◆ Task to complete
For this exercise, repeat exactly the lines below starting at the line holding "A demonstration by" and ending at the line holding "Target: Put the", both included, with no extra lines and no pictures.

◆ Data supplied
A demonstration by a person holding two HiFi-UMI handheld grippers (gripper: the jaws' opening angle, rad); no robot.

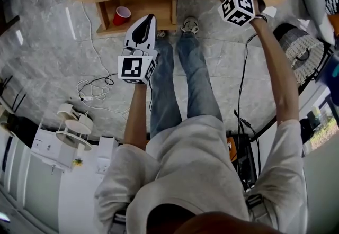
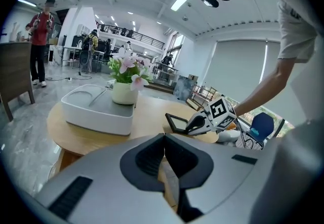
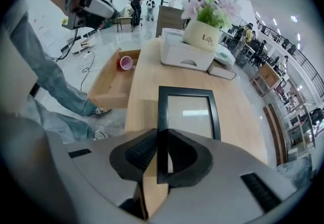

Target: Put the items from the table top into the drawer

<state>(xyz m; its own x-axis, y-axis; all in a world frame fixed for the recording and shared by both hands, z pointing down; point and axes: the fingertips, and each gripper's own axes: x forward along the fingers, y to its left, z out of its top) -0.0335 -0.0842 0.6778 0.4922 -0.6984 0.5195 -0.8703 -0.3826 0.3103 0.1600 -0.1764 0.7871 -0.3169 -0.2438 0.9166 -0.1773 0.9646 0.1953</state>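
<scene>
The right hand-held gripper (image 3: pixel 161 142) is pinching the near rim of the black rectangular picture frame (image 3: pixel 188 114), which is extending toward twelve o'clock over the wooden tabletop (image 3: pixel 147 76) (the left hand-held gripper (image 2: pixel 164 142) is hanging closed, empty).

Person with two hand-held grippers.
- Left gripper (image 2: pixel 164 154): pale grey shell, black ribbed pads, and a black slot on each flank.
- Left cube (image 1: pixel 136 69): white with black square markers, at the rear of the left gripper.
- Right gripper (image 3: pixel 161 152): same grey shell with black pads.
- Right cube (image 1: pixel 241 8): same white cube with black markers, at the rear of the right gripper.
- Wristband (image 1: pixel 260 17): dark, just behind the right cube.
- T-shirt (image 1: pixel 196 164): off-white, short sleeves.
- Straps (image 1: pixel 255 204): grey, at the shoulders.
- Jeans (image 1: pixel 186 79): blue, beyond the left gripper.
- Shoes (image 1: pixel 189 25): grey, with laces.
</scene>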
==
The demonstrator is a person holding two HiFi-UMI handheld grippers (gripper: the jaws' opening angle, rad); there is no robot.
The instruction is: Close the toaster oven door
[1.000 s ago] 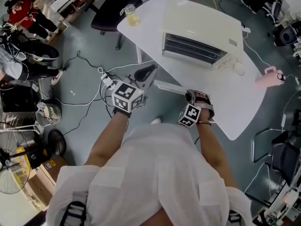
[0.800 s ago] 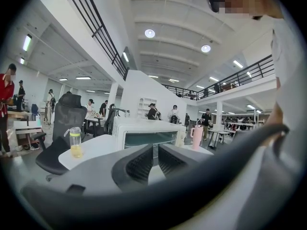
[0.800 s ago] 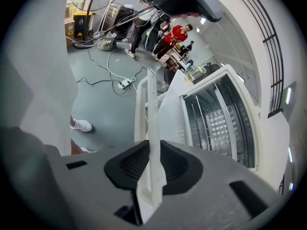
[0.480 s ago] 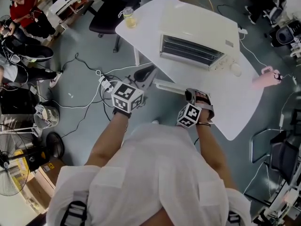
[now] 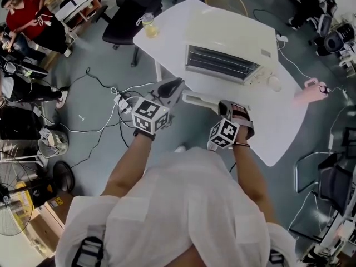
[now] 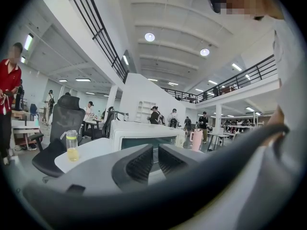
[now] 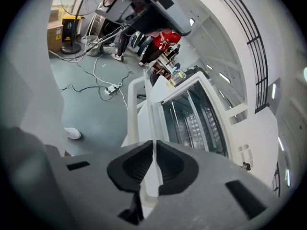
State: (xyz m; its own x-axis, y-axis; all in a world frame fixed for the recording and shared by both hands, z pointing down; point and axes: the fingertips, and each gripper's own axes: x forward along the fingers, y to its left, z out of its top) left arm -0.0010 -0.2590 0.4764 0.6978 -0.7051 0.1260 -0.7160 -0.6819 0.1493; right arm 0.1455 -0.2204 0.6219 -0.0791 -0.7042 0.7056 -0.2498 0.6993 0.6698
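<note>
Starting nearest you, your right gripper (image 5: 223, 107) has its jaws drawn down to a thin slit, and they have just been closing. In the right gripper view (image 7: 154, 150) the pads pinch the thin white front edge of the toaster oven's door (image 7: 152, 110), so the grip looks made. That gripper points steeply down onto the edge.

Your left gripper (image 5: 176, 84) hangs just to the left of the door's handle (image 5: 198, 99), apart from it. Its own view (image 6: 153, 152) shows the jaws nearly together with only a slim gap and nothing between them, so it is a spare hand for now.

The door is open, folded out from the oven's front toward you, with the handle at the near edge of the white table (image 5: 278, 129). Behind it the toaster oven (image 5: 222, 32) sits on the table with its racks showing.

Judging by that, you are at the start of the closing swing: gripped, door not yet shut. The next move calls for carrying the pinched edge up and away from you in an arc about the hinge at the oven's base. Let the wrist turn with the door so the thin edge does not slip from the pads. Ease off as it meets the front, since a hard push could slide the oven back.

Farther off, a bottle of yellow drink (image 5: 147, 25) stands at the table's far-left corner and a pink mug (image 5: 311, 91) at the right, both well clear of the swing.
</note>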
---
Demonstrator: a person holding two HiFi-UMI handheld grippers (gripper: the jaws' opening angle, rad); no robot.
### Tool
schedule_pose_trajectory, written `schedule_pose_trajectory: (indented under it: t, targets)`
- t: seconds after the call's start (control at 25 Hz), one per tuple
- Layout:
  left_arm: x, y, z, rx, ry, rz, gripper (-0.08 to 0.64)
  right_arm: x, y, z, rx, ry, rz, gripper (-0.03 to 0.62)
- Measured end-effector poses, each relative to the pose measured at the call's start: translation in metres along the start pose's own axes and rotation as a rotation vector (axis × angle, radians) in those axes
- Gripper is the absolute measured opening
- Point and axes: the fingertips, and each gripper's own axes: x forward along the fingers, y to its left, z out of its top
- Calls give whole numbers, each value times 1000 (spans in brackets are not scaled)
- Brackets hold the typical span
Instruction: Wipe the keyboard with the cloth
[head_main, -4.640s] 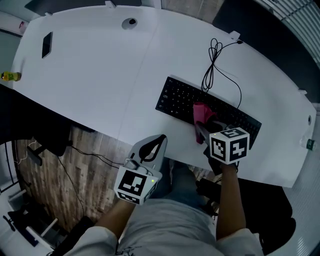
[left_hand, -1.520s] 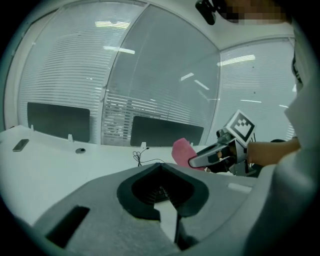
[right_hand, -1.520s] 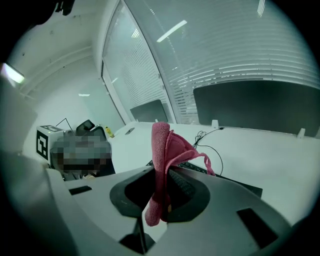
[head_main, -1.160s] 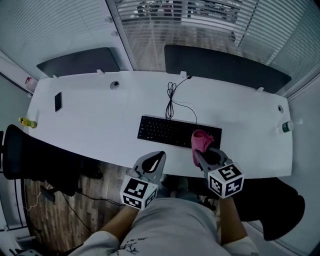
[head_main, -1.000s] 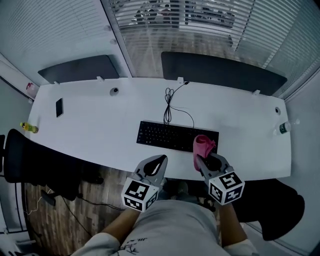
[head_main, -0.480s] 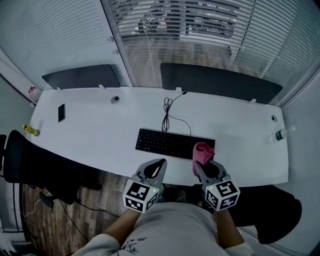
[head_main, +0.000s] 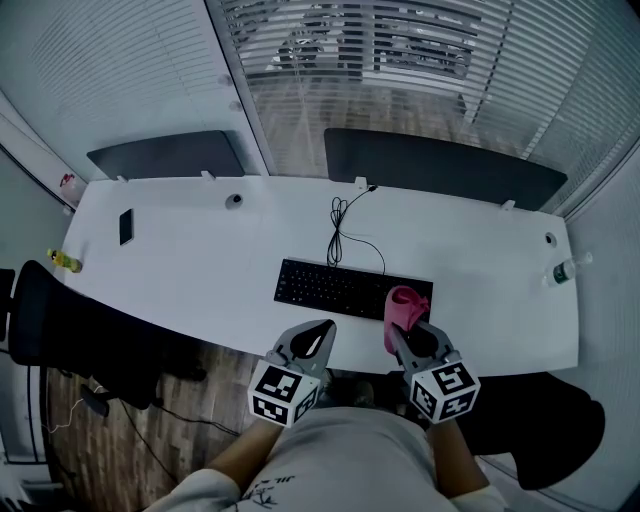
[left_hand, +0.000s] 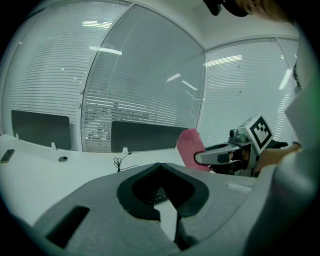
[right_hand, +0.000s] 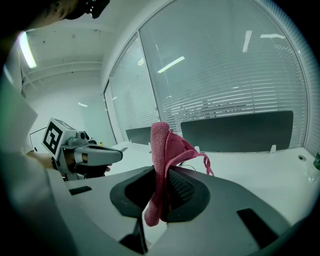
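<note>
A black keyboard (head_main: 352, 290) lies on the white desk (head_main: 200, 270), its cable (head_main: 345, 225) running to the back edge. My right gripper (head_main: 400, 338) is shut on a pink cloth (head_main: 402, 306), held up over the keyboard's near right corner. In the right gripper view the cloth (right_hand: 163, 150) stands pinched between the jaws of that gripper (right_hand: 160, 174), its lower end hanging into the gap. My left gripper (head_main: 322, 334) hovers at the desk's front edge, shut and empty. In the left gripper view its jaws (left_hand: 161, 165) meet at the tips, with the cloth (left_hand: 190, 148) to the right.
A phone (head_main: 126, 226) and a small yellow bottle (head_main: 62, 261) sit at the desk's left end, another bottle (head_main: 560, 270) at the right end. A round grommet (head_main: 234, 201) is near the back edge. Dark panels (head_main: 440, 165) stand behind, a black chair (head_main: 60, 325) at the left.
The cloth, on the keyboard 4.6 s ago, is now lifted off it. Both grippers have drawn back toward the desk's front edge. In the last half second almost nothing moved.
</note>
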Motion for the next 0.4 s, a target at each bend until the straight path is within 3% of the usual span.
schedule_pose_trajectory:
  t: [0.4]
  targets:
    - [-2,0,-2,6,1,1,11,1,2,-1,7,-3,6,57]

◆ Answer to the problem
A demonstration by a person holding two HiFi-UMI handheld grippers (gripper: the jaws' opening angle, rad); no robot.


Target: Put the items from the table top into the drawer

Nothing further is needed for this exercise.